▶

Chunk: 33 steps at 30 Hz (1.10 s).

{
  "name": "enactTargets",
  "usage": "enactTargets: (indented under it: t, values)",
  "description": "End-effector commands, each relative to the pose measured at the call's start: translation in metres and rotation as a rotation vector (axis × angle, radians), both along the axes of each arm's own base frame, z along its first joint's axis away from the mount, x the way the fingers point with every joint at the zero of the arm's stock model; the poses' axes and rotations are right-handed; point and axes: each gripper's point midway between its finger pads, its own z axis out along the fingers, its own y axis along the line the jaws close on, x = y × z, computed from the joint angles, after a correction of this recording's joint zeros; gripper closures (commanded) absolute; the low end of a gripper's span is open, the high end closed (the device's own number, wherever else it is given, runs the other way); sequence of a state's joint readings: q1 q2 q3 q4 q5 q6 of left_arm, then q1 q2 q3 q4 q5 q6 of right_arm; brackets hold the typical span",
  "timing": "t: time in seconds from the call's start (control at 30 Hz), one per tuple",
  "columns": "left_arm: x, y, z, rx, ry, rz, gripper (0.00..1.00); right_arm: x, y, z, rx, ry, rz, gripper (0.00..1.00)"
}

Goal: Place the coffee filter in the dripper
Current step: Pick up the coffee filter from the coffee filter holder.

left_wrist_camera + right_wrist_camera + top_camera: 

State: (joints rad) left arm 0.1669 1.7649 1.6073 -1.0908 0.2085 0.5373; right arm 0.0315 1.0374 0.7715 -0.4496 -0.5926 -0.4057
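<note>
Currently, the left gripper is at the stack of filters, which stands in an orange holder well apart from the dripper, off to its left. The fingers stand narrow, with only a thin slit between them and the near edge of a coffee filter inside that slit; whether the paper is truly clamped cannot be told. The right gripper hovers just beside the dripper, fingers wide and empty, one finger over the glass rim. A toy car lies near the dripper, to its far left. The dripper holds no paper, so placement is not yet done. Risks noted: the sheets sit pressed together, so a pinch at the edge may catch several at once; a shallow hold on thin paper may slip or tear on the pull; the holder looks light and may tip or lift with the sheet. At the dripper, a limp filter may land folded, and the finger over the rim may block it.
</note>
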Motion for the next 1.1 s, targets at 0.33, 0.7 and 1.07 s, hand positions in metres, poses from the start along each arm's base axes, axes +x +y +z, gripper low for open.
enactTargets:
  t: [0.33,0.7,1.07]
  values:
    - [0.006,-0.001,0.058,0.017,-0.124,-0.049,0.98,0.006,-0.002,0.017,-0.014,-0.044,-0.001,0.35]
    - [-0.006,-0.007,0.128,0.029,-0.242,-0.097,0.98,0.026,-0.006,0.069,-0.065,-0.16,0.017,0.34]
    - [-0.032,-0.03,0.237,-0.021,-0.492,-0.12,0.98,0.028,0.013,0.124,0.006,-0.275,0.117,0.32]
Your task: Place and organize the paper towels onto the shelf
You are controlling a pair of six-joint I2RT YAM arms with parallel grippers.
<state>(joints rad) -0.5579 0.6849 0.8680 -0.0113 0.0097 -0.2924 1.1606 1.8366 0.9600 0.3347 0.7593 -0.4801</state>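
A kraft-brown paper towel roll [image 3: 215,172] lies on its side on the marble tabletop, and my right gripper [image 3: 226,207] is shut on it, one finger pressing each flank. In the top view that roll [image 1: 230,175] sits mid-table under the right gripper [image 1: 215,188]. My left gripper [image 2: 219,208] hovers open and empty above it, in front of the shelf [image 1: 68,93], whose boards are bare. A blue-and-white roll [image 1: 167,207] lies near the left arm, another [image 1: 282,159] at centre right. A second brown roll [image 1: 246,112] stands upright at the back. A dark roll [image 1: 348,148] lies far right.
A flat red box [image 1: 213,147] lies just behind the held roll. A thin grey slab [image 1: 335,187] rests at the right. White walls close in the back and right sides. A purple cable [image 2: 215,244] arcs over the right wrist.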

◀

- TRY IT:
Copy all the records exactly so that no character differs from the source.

- EXPECTED OUTPUT:
Chunk: 33 steps at 30 Hz (1.10 s).

{
  "name": "enactTargets",
  "usage": "enactTargets: (indented under it: t, values)",
  "description": "End-effector commands, each relative to the pose measured at the call's start: translation in metres and rotation as a rotation vector (axis × angle, radians), both along the axes of each arm's own base frame, z along its first joint's axis away from the mount, x the way the fingers point with every joint at the zero of the arm's stock model; the poses' axes and rotations are right-handed; point and axes: each gripper's point midway between its finger pads, its own z axis out along the fingers, its own y axis along the line the jaws close on, x = y × z, computed from the joint angles, after a correction of this recording's joint zeros; gripper closures (commanded) absolute; the low end of a gripper's span is open, the high end closed (the device's own number, wherever else it is given, runs the other way); sequence of a state's joint readings: q1 q2 q3 q4 q5 q6 of left_arm, then q1 q2 q3 q4 q5 q6 of right_arm; brackets hold the typical span",
  "timing": "t: time in seconds from the call's start (control at 30 Hz), one per tuple",
  "columns": "left_arm: x, y, z, rx, ry, rz, gripper (0.00..1.00); right_arm: x, y, z, rx, ry, rz, gripper (0.00..1.00)"
}

Goal: Place the coffee filter in the dripper
Current step: Pick up the coffee filter from the coffee filter holder.

left_wrist_camera + right_wrist_camera + top_camera: 

State: (joints rad) left arm 0.1669 1.7649 1.6073 -1.0908 0.2085 0.5373; right arm 0.0315 1.0374 0.7715 -0.4496 -0.5926 -0.4057
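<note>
Currently, the left gripper is at the stack of filters, which stands in an orange holder well apart from the dripper, off to its left. The fingers stand narrow, with only a thin slit between them and the near edge of a coffee filter inside that slit; whether the paper is truly clamped cannot be told. The right gripper hovers just beside the dripper, fingers wide and empty, one finger over the glass rim. A toy car lies near the dripper, to its far left. The dripper holds no paper, so placement is not yet done. Risks noted: the sheets sit pressed together, so a pinch at the edge may catch several at once; a shallow hold on thin paper may slip or tear on the pull; the holder looks light and may tip or lift with the sheet. At the dripper, a limp filter may land folded, and the finger over the rim may block it.
</note>
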Motion for the next 1.1 s, targets at 0.33, 0.7 and 1.07 s, hand positions in metres, poses from the start along each arm's base axes, axes +x +y +z, gripper low for open.
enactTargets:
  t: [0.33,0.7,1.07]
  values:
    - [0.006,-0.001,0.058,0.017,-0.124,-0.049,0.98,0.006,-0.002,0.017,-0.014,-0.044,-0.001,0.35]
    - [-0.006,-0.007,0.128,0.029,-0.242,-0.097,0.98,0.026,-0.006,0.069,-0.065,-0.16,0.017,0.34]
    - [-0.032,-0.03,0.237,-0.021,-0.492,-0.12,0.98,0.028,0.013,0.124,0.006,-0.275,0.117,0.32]
Your task: Place and organize the paper towels onto the shelf
You are controlling a pair of six-joint I2RT YAM arms with parallel grippers.
<state>(joints rad) -0.5579 0.6849 0.8680 -0.0113 0.0097 -0.2924 1.1606 1.8366 0.9600 0.3347 0.7593 -0.4801</state>
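A kraft-brown paper towel roll [image 3: 215,172] lies on its side on the marble tabletop, and my right gripper [image 3: 226,207] is shut on it, one finger pressing each flank. In the top view that roll [image 1: 230,175] sits mid-table under the right gripper [image 1: 215,188]. My left gripper [image 2: 219,208] hovers open and empty above it, in front of the shelf [image 1: 68,93], whose boards are bare. A blue-and-white roll [image 1: 167,207] lies near the left arm, another [image 1: 282,159] at centre right. A second brown roll [image 1: 246,112] stands upright at the back. A dark roll [image 1: 348,148] lies far right.
A flat red box [image 1: 213,147] lies just behind the held roll. A thin grey slab [image 1: 335,187] rests at the right. White walls close in the back and right sides. A purple cable [image 2: 215,244] arcs over the right wrist.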

Nothing more belongs to this answer.